Sabha, Ajmal prod on Assamese
The Asam Sahitya Sabha and the All India United Democratic Front (AIUDF) on Friday jointly urged the people, especially Muslims living in sar areas, to mention Assamese as their mother tongue in the 2021 census.
The call comes at a time when many fear Assamese language will be reduced to minority status. The opposition against the Citizenship (Amendment) Act is also driven by the fear that the land and language of Assamese people will be under threat if the “contentious” Act is implemented.
Sabha and Ajmal Foundation, a charitable trust, held a meeting at the Sahitya Sabha Bhawan here where the foundation donated 10 computers and two printers.
Though Assamese is the official language, the state government in December decided to move the Centre to get Article 345 of the Constitution amended to make Assamese the state language, except in the Bengali-dominated Barak Valley, BTAD and the hill districts.
The need to protect Assamese stems from the 2011 census data which revealed the percentage of Assamese-speaking people declined to 48.38 in 2011 from 48.80 in 2001 while that of Bengali-speaking people increased to 28.91 in 2011 from 27.54 in 2001. The number of Hindi speakers increased to 6.73 per cent in 2011 compared to 5.89 per cent in 2001. In 1991, the percentage of people speaking Assamese was 57.81 per cent and that of Bengali was 21.67 per cent.
Sabha general secretary Padum Rajkhowa said a person may talk in different dialects but he/she should mention Assamese as their mother tongue in the 2021 census.
“We have urged Badruddin Ajmal, chief patron of Ajmal Foundation, and AIUDF legislators to convey the message that Muslims of their areas and constituencies and people in sar areas mention Assamese as mother tongue. We request the people of sar areas to make Assamese their first priority,” he said.
“We have visited various sars and found the people speaking Assamese for long. Everybody studies in Assamese-medium schools. But some people may mislead the sar residents, so we must be wary of such a situation,” Rajkhowa said.

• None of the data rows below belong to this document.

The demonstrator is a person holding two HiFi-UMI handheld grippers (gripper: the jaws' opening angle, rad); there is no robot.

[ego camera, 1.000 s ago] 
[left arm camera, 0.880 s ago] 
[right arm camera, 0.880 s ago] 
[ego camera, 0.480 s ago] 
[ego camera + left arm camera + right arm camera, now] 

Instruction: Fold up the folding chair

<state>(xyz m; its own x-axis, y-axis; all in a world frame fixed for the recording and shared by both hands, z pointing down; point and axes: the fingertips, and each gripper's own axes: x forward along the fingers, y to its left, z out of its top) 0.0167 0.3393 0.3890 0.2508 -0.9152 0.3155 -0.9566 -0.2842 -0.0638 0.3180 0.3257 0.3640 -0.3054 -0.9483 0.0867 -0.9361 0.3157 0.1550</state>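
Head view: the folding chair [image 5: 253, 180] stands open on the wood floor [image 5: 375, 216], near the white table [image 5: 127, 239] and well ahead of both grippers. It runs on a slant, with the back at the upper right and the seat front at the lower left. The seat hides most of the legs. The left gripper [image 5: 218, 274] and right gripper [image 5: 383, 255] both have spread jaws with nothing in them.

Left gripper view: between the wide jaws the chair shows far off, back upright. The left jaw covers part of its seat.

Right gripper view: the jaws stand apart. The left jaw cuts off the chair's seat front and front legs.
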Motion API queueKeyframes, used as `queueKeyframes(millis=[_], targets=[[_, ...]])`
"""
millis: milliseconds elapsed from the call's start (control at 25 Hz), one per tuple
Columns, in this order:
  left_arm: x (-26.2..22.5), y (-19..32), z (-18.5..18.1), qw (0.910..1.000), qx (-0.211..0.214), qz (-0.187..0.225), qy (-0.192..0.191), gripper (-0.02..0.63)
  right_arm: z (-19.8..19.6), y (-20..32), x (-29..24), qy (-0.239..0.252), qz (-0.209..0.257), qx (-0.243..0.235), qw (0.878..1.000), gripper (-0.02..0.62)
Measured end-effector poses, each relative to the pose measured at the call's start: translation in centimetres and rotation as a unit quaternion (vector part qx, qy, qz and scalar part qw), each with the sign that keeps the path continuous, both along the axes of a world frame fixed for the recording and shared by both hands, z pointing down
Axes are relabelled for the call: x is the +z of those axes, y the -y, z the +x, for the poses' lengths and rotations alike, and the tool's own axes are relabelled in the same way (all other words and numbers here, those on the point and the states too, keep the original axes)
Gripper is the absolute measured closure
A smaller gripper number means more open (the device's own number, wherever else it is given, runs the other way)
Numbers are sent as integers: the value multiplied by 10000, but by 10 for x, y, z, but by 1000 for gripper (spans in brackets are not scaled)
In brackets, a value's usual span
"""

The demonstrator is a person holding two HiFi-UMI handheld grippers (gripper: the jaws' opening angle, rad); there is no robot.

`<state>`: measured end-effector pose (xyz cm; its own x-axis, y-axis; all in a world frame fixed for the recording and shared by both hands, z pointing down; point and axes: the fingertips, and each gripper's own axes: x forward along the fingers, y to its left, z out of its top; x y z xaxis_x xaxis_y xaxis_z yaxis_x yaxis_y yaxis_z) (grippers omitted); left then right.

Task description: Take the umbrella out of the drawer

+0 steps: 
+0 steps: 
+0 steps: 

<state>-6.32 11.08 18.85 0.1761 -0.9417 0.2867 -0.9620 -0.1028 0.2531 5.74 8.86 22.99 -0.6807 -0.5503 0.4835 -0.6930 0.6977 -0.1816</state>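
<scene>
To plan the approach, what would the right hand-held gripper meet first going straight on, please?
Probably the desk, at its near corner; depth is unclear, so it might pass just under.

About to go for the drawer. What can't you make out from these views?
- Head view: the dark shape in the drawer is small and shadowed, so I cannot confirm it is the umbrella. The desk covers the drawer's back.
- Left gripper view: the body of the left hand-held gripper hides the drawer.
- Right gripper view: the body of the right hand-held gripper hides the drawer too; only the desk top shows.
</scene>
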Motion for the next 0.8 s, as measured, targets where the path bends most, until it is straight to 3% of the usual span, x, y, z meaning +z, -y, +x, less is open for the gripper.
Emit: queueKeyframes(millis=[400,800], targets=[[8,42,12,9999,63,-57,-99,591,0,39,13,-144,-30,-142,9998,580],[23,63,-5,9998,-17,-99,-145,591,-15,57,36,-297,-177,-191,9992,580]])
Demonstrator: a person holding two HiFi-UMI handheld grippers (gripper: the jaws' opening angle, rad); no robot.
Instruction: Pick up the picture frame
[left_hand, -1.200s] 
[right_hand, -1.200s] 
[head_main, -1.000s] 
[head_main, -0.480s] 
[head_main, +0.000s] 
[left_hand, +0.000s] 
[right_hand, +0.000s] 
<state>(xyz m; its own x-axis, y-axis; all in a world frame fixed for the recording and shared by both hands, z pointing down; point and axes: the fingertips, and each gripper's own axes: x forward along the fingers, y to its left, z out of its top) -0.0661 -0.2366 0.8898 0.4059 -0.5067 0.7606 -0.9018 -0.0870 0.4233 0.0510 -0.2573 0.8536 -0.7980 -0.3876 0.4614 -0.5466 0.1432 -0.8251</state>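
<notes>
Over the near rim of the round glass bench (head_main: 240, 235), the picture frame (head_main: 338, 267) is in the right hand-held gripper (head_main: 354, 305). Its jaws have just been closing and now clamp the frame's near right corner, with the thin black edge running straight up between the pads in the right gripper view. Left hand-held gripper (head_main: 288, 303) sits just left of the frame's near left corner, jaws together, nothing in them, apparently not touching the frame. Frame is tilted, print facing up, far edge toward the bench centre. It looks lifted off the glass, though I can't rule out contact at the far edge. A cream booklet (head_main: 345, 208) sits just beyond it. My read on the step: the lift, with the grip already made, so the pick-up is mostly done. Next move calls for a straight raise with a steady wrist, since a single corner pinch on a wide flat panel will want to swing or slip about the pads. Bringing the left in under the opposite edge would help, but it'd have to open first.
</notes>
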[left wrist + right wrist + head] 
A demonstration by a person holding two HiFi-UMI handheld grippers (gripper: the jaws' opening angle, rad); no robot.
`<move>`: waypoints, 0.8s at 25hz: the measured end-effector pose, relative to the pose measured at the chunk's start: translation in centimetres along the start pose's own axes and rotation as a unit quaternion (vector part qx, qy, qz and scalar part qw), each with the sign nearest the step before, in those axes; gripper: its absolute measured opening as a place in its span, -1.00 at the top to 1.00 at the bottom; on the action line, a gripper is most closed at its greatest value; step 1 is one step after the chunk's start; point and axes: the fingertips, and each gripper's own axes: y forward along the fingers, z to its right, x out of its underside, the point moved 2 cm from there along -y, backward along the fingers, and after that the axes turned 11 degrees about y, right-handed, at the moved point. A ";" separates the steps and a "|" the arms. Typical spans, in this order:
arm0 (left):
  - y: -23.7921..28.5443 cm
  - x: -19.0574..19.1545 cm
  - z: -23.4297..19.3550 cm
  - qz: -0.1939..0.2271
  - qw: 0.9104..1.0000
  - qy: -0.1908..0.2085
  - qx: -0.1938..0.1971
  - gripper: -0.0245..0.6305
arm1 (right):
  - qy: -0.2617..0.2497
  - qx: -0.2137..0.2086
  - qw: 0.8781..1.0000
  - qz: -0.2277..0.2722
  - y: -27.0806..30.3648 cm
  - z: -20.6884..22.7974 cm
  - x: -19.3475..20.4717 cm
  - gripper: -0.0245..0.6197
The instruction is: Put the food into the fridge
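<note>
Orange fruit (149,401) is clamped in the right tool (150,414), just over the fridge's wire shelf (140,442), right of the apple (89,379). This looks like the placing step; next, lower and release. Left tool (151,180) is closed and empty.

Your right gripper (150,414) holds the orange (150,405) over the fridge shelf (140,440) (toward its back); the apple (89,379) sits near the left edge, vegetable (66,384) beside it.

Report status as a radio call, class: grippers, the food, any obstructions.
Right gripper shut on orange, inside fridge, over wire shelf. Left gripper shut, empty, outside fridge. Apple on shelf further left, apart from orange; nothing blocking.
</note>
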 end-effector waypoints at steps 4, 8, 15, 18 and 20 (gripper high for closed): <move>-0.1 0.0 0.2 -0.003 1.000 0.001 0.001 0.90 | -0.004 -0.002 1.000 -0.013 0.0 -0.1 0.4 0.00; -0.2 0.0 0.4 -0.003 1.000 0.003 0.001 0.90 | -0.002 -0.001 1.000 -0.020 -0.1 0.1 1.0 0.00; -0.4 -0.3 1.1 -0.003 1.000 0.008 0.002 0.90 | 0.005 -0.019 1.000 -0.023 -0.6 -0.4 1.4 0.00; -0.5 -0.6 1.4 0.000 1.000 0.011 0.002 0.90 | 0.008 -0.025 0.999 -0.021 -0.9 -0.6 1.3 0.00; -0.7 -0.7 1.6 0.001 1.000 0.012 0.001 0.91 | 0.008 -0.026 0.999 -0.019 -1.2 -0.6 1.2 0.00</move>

Ajmal said his foundation has always worked to promote and preserve Assamese language and will continue to do so.
“A powerful minister is continuously making communal remarks by targeting a particular community but we will not go that way. We are committed to the cause of promotion of Assamese language which is the backbone of Assamese society. We will work with the Sabha to promote the culture of Assam jointly,” said the AIUDF chief, who is also a life member of the Sabha, indirectly alluding to Himanta Biswa Sarma.
In public meetings, Sarma refers to Ajmal as future chief minister and indirectly says is from “Bangladesh”, while pushing CAA, which will allow non-Muslims to acquire citizenship if they entered India before December 31, 2014. Sarma or pro-CAA people contend this section will save the state from falling into the hands of illegal immigrants.
Ajmal said: “I have been travelling to every nook and corner of Assam for the last 15 years but we have not found any Bengali-medium school in Muslim-dominated areas. We are Assamese and we will remain Assamese. This question should not be asked.”
Before the meeting, Ajmal said Sarma was dreaming of becoming the chief minister and that he was under depression.
“He was good when he was in the Congress. Now he is singing a different tune. As long as Sarbananda Sonowal is chief minister, my brother Sarma’s dream will remain just that — a dream,” Ajmal said.
Ajmal said the AIUDF in 2011 had asked everybody to write Assamese as their mother tongue.
The Dhubri MP also asked the Sabha to decide the definition of indigenous Assamese as it is the apex literary body and one of the important organisations of Assam.
Sabha session: Rajkhowa said President Ram Nath Kovind will attend the 75th biennial session of the Sabha on February 3. The six-day session will start on January 30 at Sualkuchi in Kamrup district, 18km from here.